Might I also suggest that you read Gift of the Whale, too, if you haven't already?
You don't need to buy it - go find it in a library somewhere.
After several days in Barrow, I bought a ticket to Wainwright, thinking that after I spent a short time there, I would buy another to Point Lay. But I was about to discover that now that only one commuter airline serves the Arctic coast, they don't even let you do that anymore
If you want to fly from Barrow to Wainwright and then on to Point Lay, you have to buy two round trip tickets from Barrow, one to each place. That is kind of taking a trip from San Francisco to Portland and Seattle, only to find you have to buy two separate round trip tickets, one from San Francisco to Portland, and then back to San Francisco and then to Seattle.
And the prices!
If I had done both villages, my trip from Anchorage to Barrow, Wainwright and Point Lay would have cost me more than the round trip I had pending that would take me from Anchorage to Bangalore, India.
HOW RIDICULOUS IS THAT??????
In the photo above, the airplane is landing in Atqasuk, enroute to Wainwright.
For you in the south, please remember, no roads connect the villages of the Arctic to each other.
Whyborn Nungasuk boarded the plane in Atqasuk, headed for Wainwright. For those of you who have read Gift of the Whale, Whyborn is the man who organized the search for Harry Norton. He is one of those people that I am always glad to see. I thought he must be going to do a little whaling, because Atqasuk is a land-locked village and Whyborn has often whaled in Wainwright.
"You headed to Wainwright to go whaling?" I asked.
"Not whaling," he said, "to talk about Jesus."
That night, they were having the regularly scheduled Wednesday singspiration at the Wainwright Presbyterian Church. I stopped by, to listen the listen to the gospel singing.
At a certain point, Whyborn got up to make a testimony. He told of a recent fall whale hunt that he been on in Barrow. A whale had been taken, and then roped to the boats that would pull it the landing site. Whyborn was in one of those boats, but something went wrong and he was accidently jerked out out of that boat by the rope and into the water.
He went under, and he stayed under long enough to begin to drown, perhaps to drown altogether.
As he drowned, he found himself in a pleasant, warm, place. "There were beautiful flowers, and beautiful butterflies, flying," he said. "Jesus was there."
Whyborn liked that place.

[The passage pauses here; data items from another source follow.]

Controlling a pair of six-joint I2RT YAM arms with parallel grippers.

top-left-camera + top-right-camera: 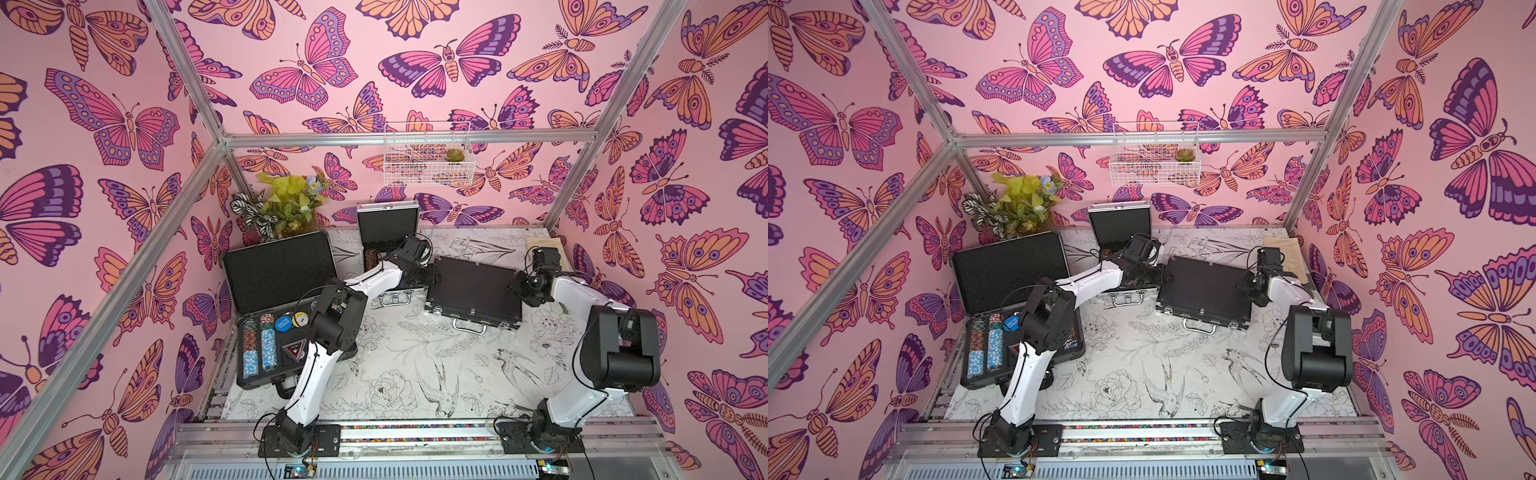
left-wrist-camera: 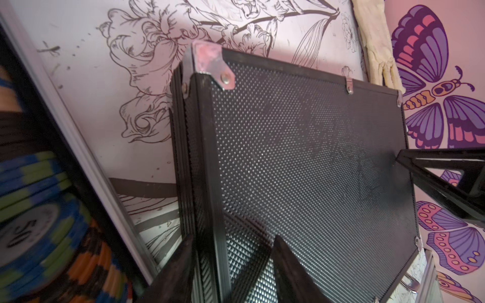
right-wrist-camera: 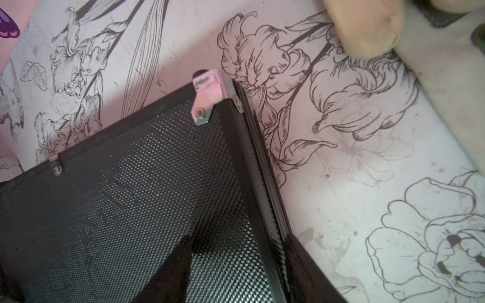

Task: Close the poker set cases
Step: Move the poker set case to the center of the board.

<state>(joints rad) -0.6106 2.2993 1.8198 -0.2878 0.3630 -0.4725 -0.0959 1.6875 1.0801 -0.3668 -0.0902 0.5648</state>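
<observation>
The medium black metal-trimmed case (image 1: 473,291) (image 1: 1204,291) lies right of centre with its lid down. My left gripper (image 1: 430,276) (image 2: 233,237) clasps its left side edge, one finger on the dimpled lid (image 2: 301,157) and one against the ribbed side wall. At the opposite edge my right gripper (image 1: 515,286) (image 3: 237,236) holds the case (image 3: 118,196) the same way. The large black case (image 1: 278,266) stands open at the left, with rows of chips in its base. The small silver case (image 1: 388,226) is open at the back.
A cream glove (image 1: 544,249) (image 3: 367,31) lies at the back right, just behind the right gripper. A potted plant (image 1: 282,203) fills the back left corner. A wire basket (image 1: 428,153) hangs on the back wall. Chips (image 2: 39,210) of the silver case sit close beside the left wrist.
</observation>
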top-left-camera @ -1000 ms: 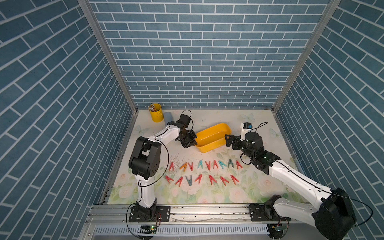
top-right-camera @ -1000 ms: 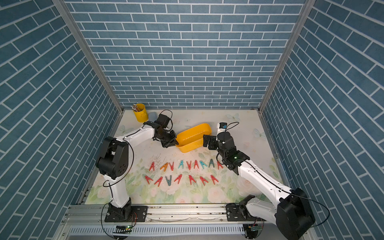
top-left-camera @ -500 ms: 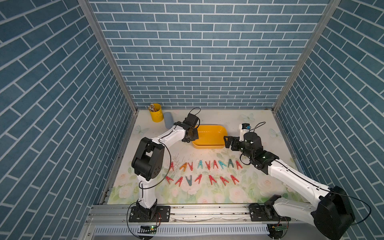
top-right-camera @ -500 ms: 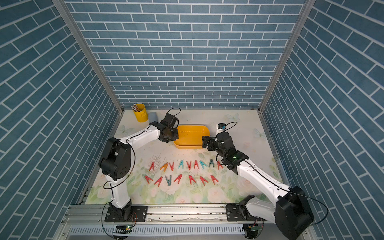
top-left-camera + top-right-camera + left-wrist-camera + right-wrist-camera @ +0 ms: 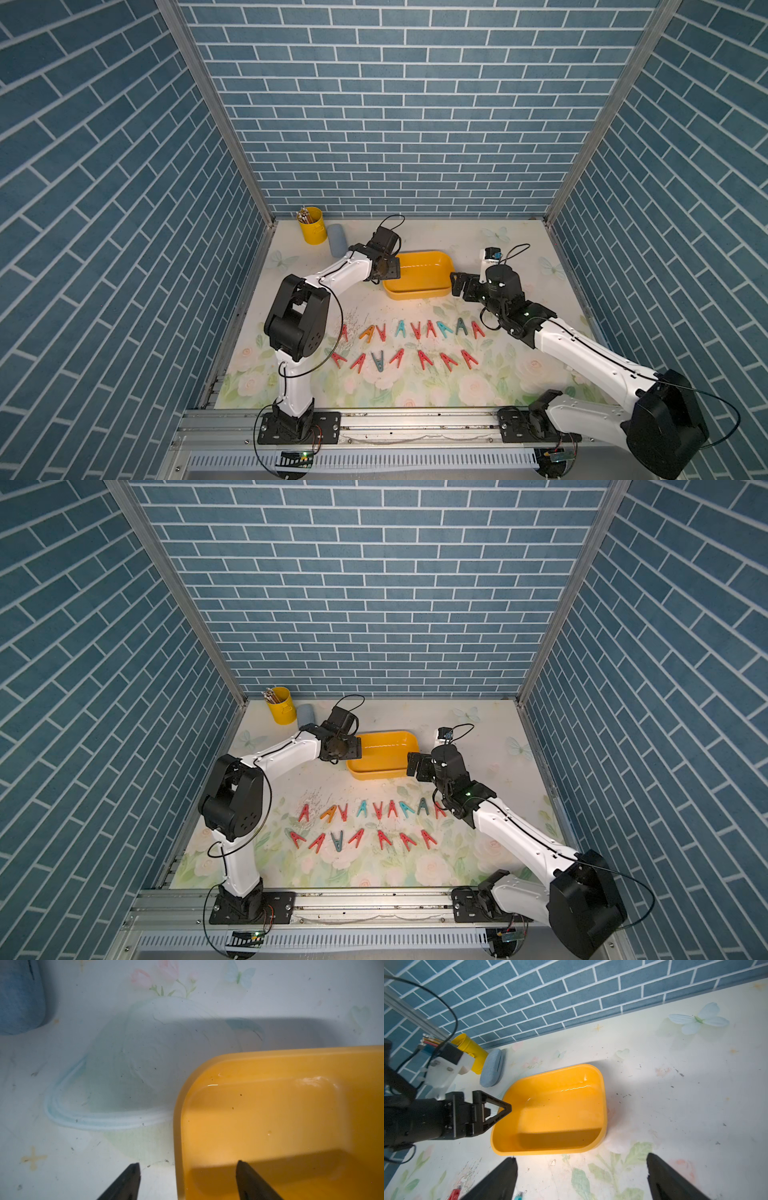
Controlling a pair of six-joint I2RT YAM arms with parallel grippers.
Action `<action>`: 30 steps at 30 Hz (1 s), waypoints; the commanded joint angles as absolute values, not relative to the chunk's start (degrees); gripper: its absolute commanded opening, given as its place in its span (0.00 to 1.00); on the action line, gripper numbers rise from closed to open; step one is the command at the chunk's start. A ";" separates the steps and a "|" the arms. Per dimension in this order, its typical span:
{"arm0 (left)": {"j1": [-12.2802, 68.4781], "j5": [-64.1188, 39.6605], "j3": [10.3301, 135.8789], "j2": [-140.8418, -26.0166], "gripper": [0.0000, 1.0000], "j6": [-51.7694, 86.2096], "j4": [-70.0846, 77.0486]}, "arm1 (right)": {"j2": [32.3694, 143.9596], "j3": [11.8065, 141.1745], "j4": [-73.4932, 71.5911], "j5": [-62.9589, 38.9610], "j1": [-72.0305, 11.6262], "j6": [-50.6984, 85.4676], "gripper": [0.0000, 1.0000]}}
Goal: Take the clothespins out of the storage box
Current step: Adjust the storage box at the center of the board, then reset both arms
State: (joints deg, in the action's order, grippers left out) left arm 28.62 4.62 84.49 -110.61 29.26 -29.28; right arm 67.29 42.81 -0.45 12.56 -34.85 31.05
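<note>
Yellow plastic storage box [image 5: 415, 294] sits flat on the counter [image 5: 519, 249], between the two arms. Its floor is bare in both wrist views: a few specks, no pegs.

Clothespins [image 5: 415, 329] are all out, as far as I can see. They lie in two spaced rows on the counter nearer the robot's base, well apart from the box. Most are red, several teal, one orange. I judge the emptying complete or nearly so.

Left claw [image 5: 187, 1164] is spread wide and grips nothing. It straddles one short end wall of the box, one finger [image 5: 128, 1182] over the counter and the other [image 5: 251, 1180] over the box floor. That placement suits a pinch on the rim, but with the gap this wide the box rests on its own base.

Right claw [image 5: 581, 1157] is fully spread and empty, low beside the opposite end of the box and pointing at it. It is probably standing by to steady the box.

Risk: pulling the left claw away sideways could catch the rim and drag the box.
</note>
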 commanded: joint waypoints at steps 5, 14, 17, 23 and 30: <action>26.47 17.50 79.38 -96.65 1.00 30.99 -27.64 | 69.26 43.41 -0.57 27.38 -32.32 24.14 1.00; 12.98 28.71 56.19 -81.24 1.00 28.58 -12.14 | 72.07 31.70 -26.32 42.31 -27.12 9.51 1.00; 7.31 29.77 47.67 -77.58 1.00 26.60 -4.43 | 73.29 25.68 -38.57 44.50 -24.51 3.87 1.00; 1.58 29.34 36.90 -76.38 1.00 20.29 10.02 | 80.02 22.85 -49.09 44.91 -18.35 -3.86 1.00; 1.49 27.67 25.18 -77.70 1.00 12.14 35.64 | 84.82 17.54 -63.60 34.95 -14.34 -10.18 1.00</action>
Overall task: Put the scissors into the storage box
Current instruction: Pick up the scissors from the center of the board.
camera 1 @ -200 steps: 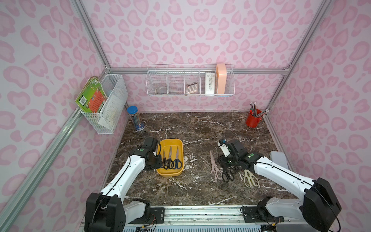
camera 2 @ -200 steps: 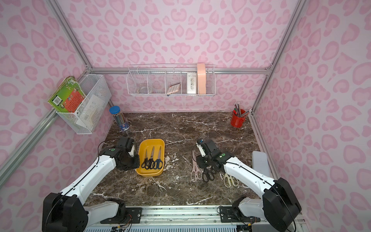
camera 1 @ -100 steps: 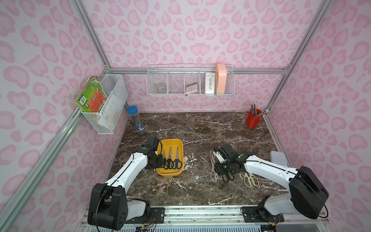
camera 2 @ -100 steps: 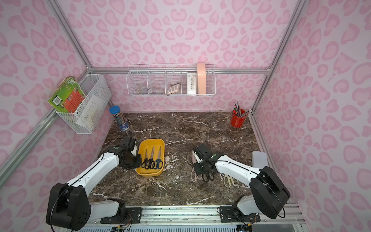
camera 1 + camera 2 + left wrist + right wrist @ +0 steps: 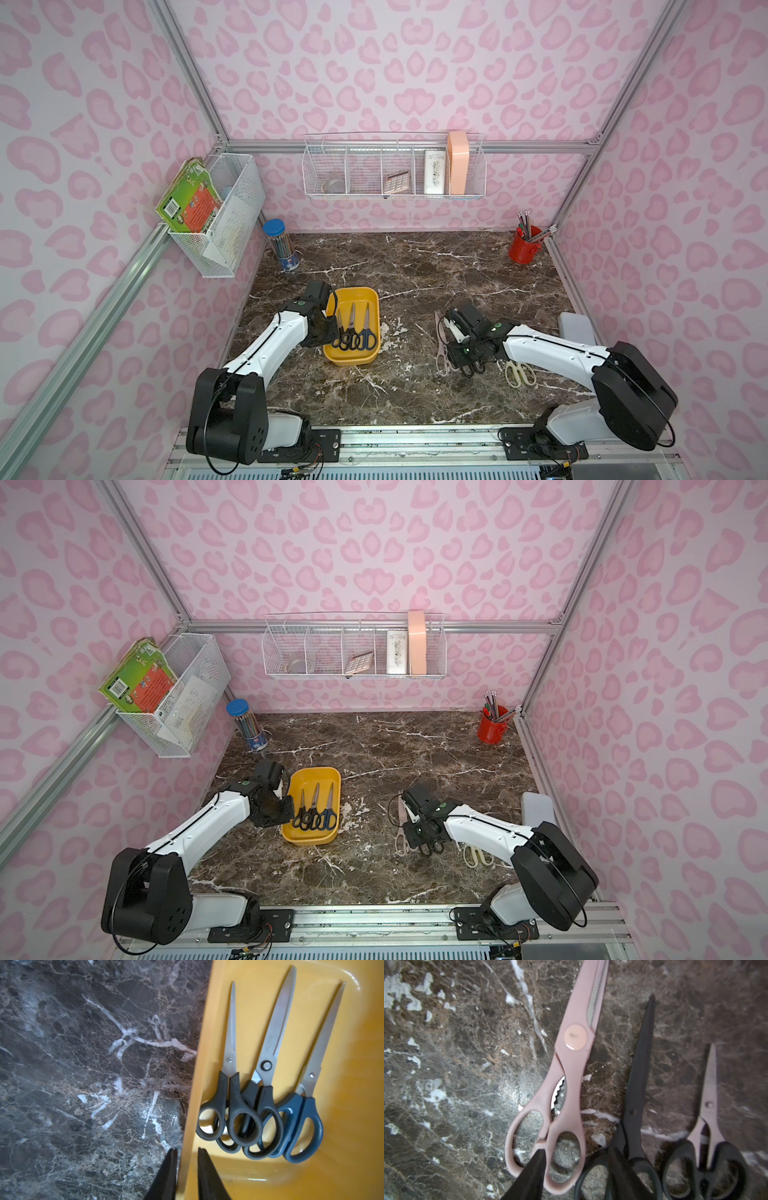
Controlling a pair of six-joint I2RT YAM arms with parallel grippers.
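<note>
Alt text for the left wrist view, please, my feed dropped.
The left tool clamps the side wall of the yellow storage box, one finger each side. Inside lie three closed scissors, two black-handled, one blue-handled, handles overlapping; dark marble table beside the box.

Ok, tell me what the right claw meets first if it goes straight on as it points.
The right claw would likely meet the pink scissors first, at the handle loop straight ahead.

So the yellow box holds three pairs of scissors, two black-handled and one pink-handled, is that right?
No. The third pair in the box is the blue pair, not pink; the left wrist view shows it beside the two black pairs. The pink pair lies on the table.
</note>
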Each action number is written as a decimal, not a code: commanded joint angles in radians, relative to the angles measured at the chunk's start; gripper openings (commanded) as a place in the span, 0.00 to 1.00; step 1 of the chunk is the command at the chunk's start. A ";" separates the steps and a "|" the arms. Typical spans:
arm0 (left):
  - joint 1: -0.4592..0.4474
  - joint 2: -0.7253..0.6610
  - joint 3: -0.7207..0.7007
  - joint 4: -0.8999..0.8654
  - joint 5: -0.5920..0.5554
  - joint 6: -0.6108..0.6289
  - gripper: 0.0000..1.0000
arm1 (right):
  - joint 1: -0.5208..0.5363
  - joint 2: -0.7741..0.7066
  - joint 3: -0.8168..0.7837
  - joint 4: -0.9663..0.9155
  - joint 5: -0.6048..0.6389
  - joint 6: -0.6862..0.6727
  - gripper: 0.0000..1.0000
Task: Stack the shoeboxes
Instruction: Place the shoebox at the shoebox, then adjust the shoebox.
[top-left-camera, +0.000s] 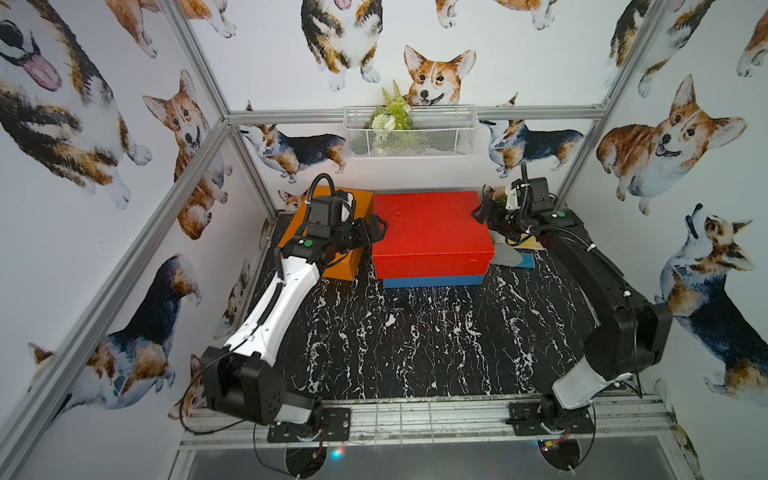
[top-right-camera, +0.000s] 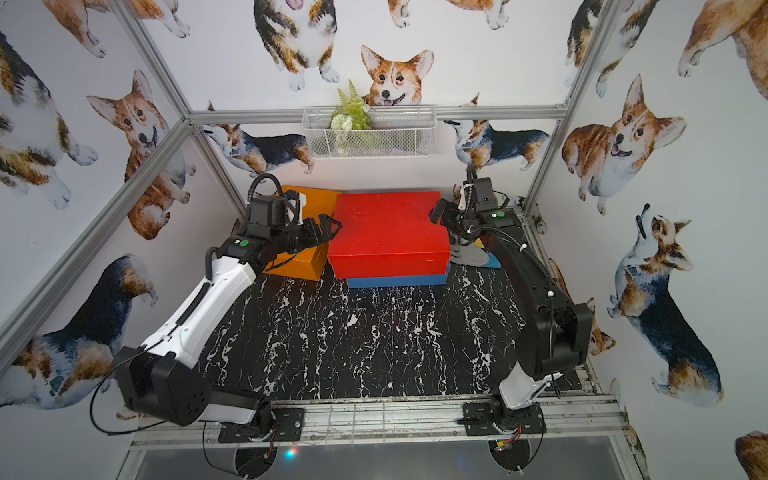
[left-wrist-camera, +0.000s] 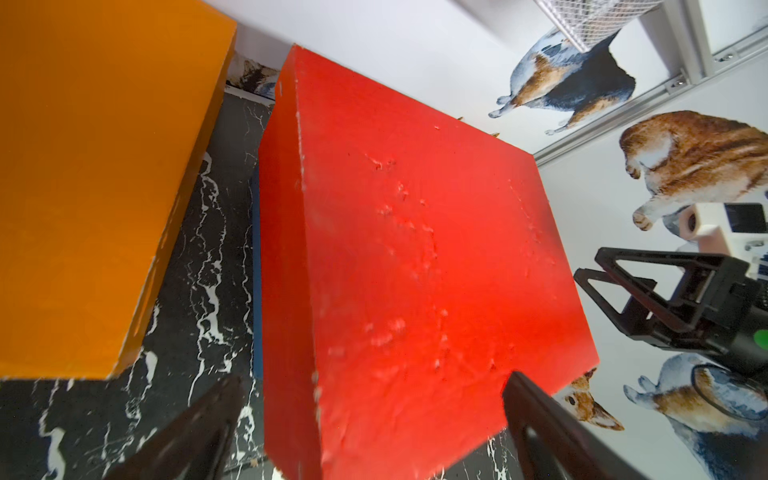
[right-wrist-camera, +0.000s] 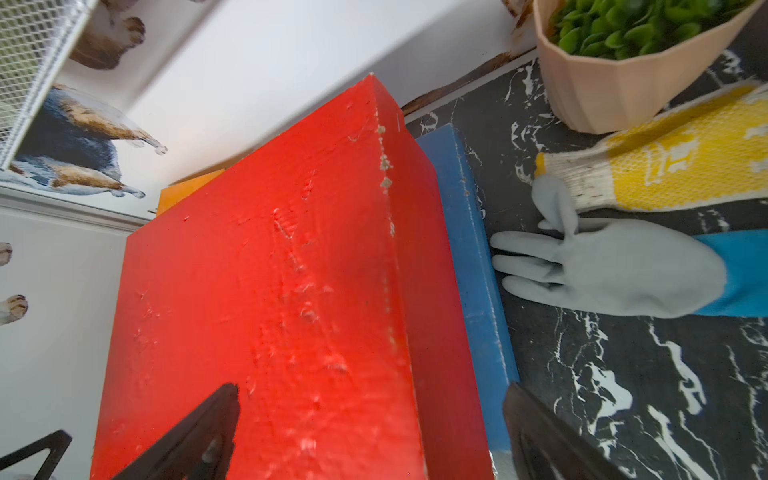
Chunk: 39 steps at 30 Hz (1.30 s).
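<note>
Left end effector (top-left-camera: 379, 228) and right end effector (top-left-camera: 478, 214) — jaws spread, empty — at ends of red shoebox (top-left-camera: 430, 228) (blue shoebox (top-left-camera: 432, 281) beneath)

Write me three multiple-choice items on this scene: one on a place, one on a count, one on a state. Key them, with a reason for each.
1. The red shoebox rests:
A. on the blue shoebox
B. under it
C. beside it, apart

2. Shoeboxes not yet on the stack:
A. none
B. one
C. two

3. The left gripper and right gripper are:
A. both open
B. both shut
C. one open, one shut

Key:
1 A: the blue shoebox's edge shows beneath the red shoebox in both top views.
2 B: only the orange shoebox stands alone beside the stack.
3 A: each wrist view shows its jaws spread wide, clamping nothing.
</note>
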 joint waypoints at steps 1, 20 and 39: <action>0.000 -0.128 -0.135 0.067 -0.017 0.024 1.00 | 0.000 -0.103 -0.111 0.059 0.007 0.003 1.00; -0.030 -0.245 -0.433 0.244 0.026 -0.002 1.00 | 0.002 -0.485 -0.637 0.233 0.041 0.039 0.99; -0.031 -0.017 -0.264 0.204 -0.053 0.025 1.00 | 0.002 -0.280 -0.526 0.278 0.021 0.051 0.98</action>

He was glad to have arrived.
Then hands took hold of his parka and pulled him out of the water. Those who pulled him out revived him.
When he came too and saw that he was still alive, Whyborn looked at his brother, who had helped to save him.
"Why did you bring me back?" he asked.
"Death," Whyborn said, "holds no fear for me now."
My wrist was still in a brace. My shoulder still hurt 100 percent of the time and felt fragile to me. I had a fear that I could not stand up to the rigors of the whaling life. I did not plan to go on the ice.
But on April 30, Jason headed out to make a boat ramp where the lead had briefly been, where he hoped it would open again. His younger sister had been planning to go out and help, but she had hurt her wrist, and couldn't.
So a snowmachine was available. I climbed on that snowmachine and found that if I did not grip the throttle in the usual way but pushed it forward with my thumb supported against my brace, I could drive it. At first, I tried to fit a glove over my hand and brace, but the weather was so warm that I found I didn't even need the glove so I took it off.
The fellow with the red on his hat in the background, that's Iceberg 14 co-whaling captain Jason Ahmaogak. The young man chucking the block of ice out of the boat ramp is Jerry Ahmaogak.
This would prove to be one of the hardest whaling seasons on record, all up and down the Arctic coast.
But in June, well after the hunt would normally have ended, Jason would guide the Iceberg 14 boat to the only whale that Wainwright would land. Jerry would harpoon it. Young Benny Ahmaogak, who is also out here building the boat ramp, would fire the shoulder gun.